An European Medicines Agency (EMA) survey on industry preparedness for Brexit, conducted earlier this year, found nearly half of companies were not adequately prepared.
Earlier this week, the EMA announced the overall number of medicines that could be subject to disruption has now dropped from 108 to 39.
The reason for potential disruption is due to the number of medicines that have a step of their manufacturing process within the UK; companies that have a UK-based process method need to ensure that they transfer marketing authorisation to a country within the EU, as well as having a qualified person for pharmacovigilance located within the EU and needing to relocate their pharmacovigilance system master file – amongst other requirements.
Though the number is vastly reduced, there are still 39 medicines deemed ‘at risk’: “For each of the 39 remaining products (25 human medicines and 14 veterinary medicines), EMA is analysing how to minimise supply disruptions and any resulting impact on public and animal health.”
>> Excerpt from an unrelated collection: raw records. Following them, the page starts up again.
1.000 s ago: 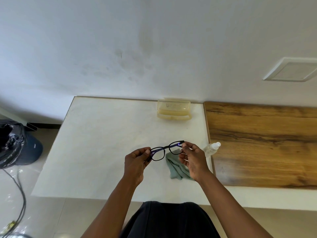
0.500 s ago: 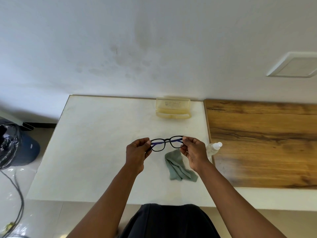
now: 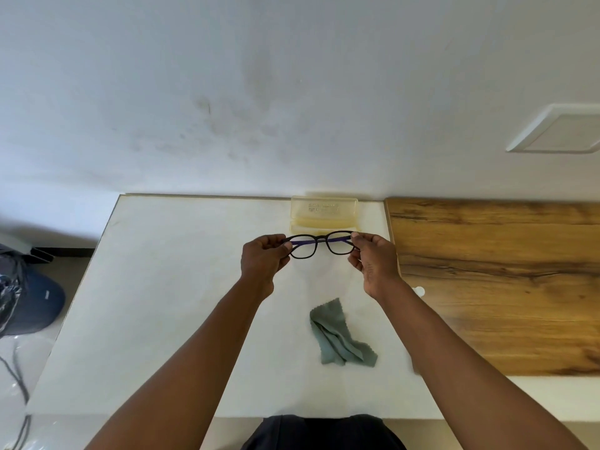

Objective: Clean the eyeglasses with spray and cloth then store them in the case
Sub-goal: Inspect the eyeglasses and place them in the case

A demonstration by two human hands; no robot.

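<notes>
Black-framed eyeglasses [image 3: 319, 244] with folded arms hang level in the air just in front of the open pale-yellow case [image 3: 324, 213] at the table's back edge. My left hand [image 3: 264, 259] pinches their left end and my right hand [image 3: 373, 259] pinches their right end. A crumpled grey-green cloth [image 3: 337, 336] lies on the white table [image 3: 168, 303] below my hands. Only the white cap of the spray bottle [image 3: 418, 291] shows beside my right forearm; its body is hidden.
A brown wooden board [image 3: 493, 280] covers the table's right part. On the floor at the left stand a dark blue bin [image 3: 39, 303], a black bag and some cables. A white wall rises right behind the case.
Both hands have carried the glasses away from me, from above the cloth to just in front of the case. The cloth stays on the table.
</notes>
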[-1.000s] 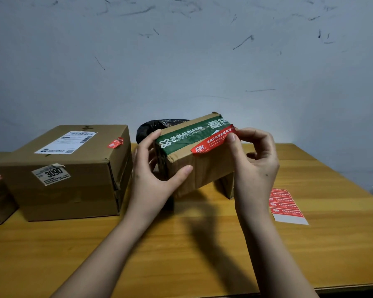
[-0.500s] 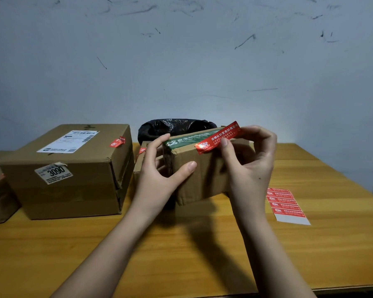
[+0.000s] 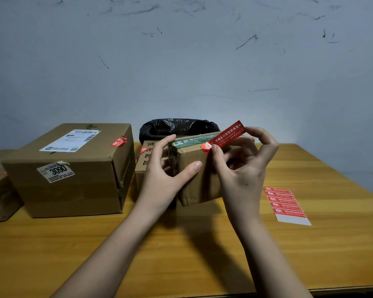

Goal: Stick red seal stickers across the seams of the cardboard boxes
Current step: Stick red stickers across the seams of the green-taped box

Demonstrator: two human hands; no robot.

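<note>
A small cardboard box (image 3: 192,181) with green tape on top is lifted a little above the wooden table, tilted. My left hand (image 3: 166,175) grips its left end, thumb on the front face and fingers over the top. A red seal sticker (image 3: 225,137) lies across the box's top front edge; its lower end is pressed down by my right thumb, and its upper end is pinched by my right forefinger. My right hand (image 3: 243,168) is at the box's right side. A sheet of several red stickers (image 3: 285,204) lies on the table to the right.
A large cardboard box (image 3: 73,171) with shipping labels and a red sticker on its top edge stands at the left. Another small box (image 3: 145,160) with a red sticker sits behind my left hand. A black bag (image 3: 177,127) is at the back. The wooden table (image 3: 138,254) stretches in front.
The box has tipped so its green top faces away from me. The sticker's free end has lifted off the top, and my right thumb has slid down onto its lower end.
</note>
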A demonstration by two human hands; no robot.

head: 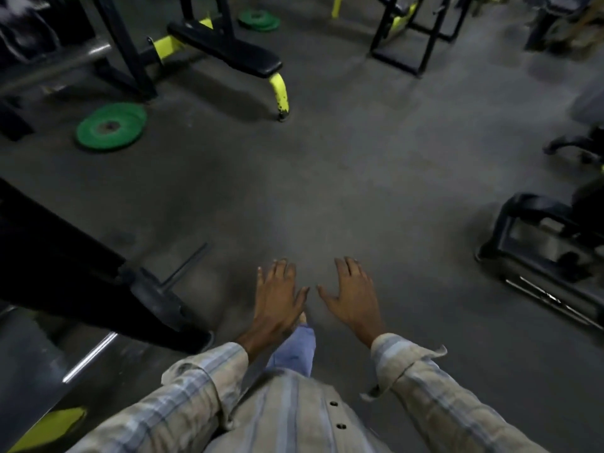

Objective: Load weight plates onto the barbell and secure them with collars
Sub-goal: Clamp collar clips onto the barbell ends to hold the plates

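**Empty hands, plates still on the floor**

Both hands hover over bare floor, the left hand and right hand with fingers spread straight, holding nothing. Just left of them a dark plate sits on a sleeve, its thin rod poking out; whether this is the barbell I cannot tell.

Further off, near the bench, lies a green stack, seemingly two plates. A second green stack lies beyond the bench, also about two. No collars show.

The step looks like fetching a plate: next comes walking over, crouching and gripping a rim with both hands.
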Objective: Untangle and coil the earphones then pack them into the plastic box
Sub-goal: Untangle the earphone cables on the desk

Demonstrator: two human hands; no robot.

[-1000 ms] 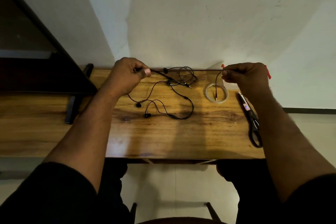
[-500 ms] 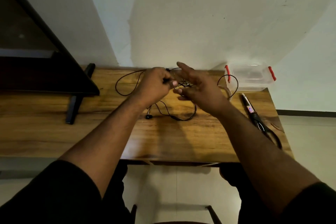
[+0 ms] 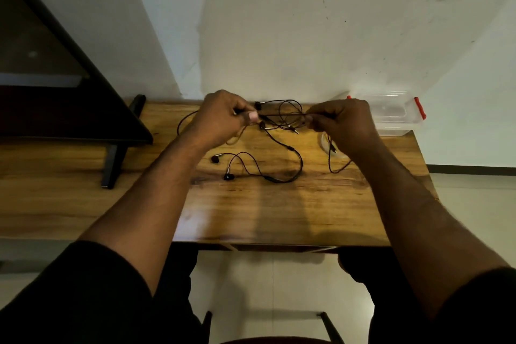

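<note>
Head view, the only one. Left hand [image 3: 223,117] pinches a stretch of earphone cable between thumb and curled fingers; right hand [image 3: 339,123] pinches the same stretch at its other end. That stretch runs taut and roughly level between the two hands, just above the wooden table [image 3: 279,209].

The earphones [image 3: 279,148] are mostly loose on the table between and in front of the hands: a small knot of loops just behind the taut stretch, a long slack curve trailing toward the person, two earbuds lying near the left forearm. One loop pokes out beyond the left hand, another hangs under the right wrist. More than one set may be in the tangle; cannot tell.

Plastic box [image 3: 391,114], clear with red clips, sits just past the right hand against the wall. Whether its lid is on cannot be told. A pale ring-shaped thing, maybe tape, is mostly hidden under the right hand.

Step in hand, as judged: untangling, early on; nothing coiled or packed.

To do it well: keep the pull gentle, since tension would tighten the knot. Better to hold one end fixed in the left hand, feed the free plug or bud back through the loops with the right, then lay the freed length straight before coiling.
</note>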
In addition, the agency noted that it would continue to work directly with the marketing authorisation holders to attempt to minimise any potential disruption.
Many of the larger pharmaceutical companies concerned have moved to ensure a stockpile of medicine is built prior to the Brexit deadline of March 29, 2019.
Even before the UK government advised companies to build a greater surplus of medicines, there had been a number of announcements from companies such as AstraZeneca and Sanofi stating that they were preparing for potential disruption of supply.
Once the announcement had been made, further companies came forward to announce that they too would be stockpiling products.
Even the EMA itself has had to make adjustments leading up to the deadline announcing plans to reduce its activity in order to manage the number of staff that would be lost as a result of Brexit.